Ich hatte heute meine erste Französischstunde. Wenn die anderen Latein haben, haben wir Freistunden. In der Zeit kann ich mit dem Rad nach Hause fahren. Es dauert nur fünf Minuten von uns bis zur Schule. Der Hinweg ist noch schneller, weil es nur bergab geht.

20.08.1980

Heute habe ich, wie jeden Montag, Nachmittagsunterricht und viel Schularbeiten auf. Nach dem Mittagessen muss ich dann sofort wieder los und zur Sporthalle beim Flugplatz fahren. Da müssen wir immer nur Handball spielen, weil die Tochter vom Sportlehrer Profi werden soll und in einer Liga am Festland mitspielt. Ich kann gar kein Handball. Das hatten wir nie, deswegen nervt es mich ziemlich. Heute mussten wir aber auf den Sportplatz an der `Straße zum Osten´, wegen Leichtathletik. Noch schlimmer als Handball. Zum Glück kam Seenebel auf. Der Nebel wird dann so dicht, dass der Sportlehrer uns am anderen Ende vom Platz nicht mehr sehen kann. Die Flugzeuge dürfen auch nicht mehr fliegen, zu gefährlich.

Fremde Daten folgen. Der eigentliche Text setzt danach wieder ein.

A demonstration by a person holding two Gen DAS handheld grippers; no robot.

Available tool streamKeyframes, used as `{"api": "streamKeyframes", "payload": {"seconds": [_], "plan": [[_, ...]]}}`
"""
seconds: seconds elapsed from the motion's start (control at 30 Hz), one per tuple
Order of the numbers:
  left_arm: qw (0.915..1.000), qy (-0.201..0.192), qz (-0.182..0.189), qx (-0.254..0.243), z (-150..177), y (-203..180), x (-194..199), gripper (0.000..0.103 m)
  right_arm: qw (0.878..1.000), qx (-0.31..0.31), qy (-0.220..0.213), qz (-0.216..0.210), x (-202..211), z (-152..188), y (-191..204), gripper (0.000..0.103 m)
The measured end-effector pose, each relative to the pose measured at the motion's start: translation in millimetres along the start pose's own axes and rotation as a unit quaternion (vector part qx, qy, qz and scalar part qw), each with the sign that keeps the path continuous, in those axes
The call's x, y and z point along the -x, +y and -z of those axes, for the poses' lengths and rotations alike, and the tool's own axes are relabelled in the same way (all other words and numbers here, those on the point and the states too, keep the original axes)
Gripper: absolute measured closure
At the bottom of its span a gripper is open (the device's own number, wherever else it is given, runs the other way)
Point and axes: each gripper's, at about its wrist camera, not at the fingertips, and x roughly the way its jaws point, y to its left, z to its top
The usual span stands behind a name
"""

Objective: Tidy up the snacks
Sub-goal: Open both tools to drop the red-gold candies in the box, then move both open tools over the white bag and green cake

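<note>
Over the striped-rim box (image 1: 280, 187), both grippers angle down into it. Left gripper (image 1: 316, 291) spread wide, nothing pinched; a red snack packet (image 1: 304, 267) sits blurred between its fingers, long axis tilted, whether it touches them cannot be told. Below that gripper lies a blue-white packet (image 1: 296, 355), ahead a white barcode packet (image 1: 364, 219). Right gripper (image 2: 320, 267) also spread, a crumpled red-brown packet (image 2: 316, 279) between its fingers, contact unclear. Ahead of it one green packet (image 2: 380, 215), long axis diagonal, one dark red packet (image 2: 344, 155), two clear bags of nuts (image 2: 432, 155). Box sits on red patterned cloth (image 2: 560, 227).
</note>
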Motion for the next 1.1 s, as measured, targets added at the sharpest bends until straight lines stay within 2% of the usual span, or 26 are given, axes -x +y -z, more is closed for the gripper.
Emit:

Mittwoch habe ich auch am Nachmittag Unterricht. Die Musik-AG. Der Musiklehrer wirkt wie ein alter, zerstreuter Professor. Ständig vergisst er alles. Der Unterricht beginnt erst um siebzehn Uhr ganz oben in der alten Aula im Dachgeschoss der Schule. Ich spiele da Blockflöte. Es ist mein erstes Instrument. Alle spielen verschiedene Instrumente. Singen müssen aber alle. Mittwoch ist hier hausaufgabenfreier Tag, weil wir ja auch Nachmittagsunterricht haben.